既に我々は「THE BENDS」というアルバムを知っているし、散々聴いてしまっているわけで、あの傑作を前にするとここに収められたアルバム未収録の6曲は印象が薄いと言わざるを得ません。が、ファーストの楽曲群と比べれば確かにクオリティーが高いし、違った次元に進もうとしていることがちゃんと伺えます。既に「THE BENDS」でやろうとしていることの半分はここに表現できているし。けど、何故「THE BENDS」というアルバムが素晴らしかったかというと、そこには"High And Dry"や"Fake Plastic Trees"、"(Nice Dream)"といった「人間らしい温かみ」が存在するからです。勿論、それまでのRADIOHEADにもそういった要素はあったけど、ここまで包み込むような温かさは正直感じなかったと思うんですよ。けど、レコーディングを中断してツアーをして、そして何が足りなかったのかを把握して改めてレコーディングに向かった時、こういった楽曲が生まれたのかもしれませんね。そういう意味ではこれで正解だったと思うし、だからこそRADIOHEADはああも成功できたのでしょう。そして、そういった楽曲がその後の彼等の重要な要素になったことは言うまでもありません。

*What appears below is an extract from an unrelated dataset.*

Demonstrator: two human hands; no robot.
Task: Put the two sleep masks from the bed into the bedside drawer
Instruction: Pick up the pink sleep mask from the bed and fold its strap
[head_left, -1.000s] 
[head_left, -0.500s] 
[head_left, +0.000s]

如何にセカンドアルバムが重要な1枚となるか、彼等はよく知っていました。だから彼等は2枚分ものレコーディングをした。そして実質上3作目となる「THE BENDS」をセカンドアルバムとしてリリースして、ファーストリリース時よりも更に高い地位を得た‥‥そしてよりアーティスティックに、そしてより混沌とした音楽性を追求することとなるのです。

この続きは「THE BENDS」のレビューで語ることにしましょう。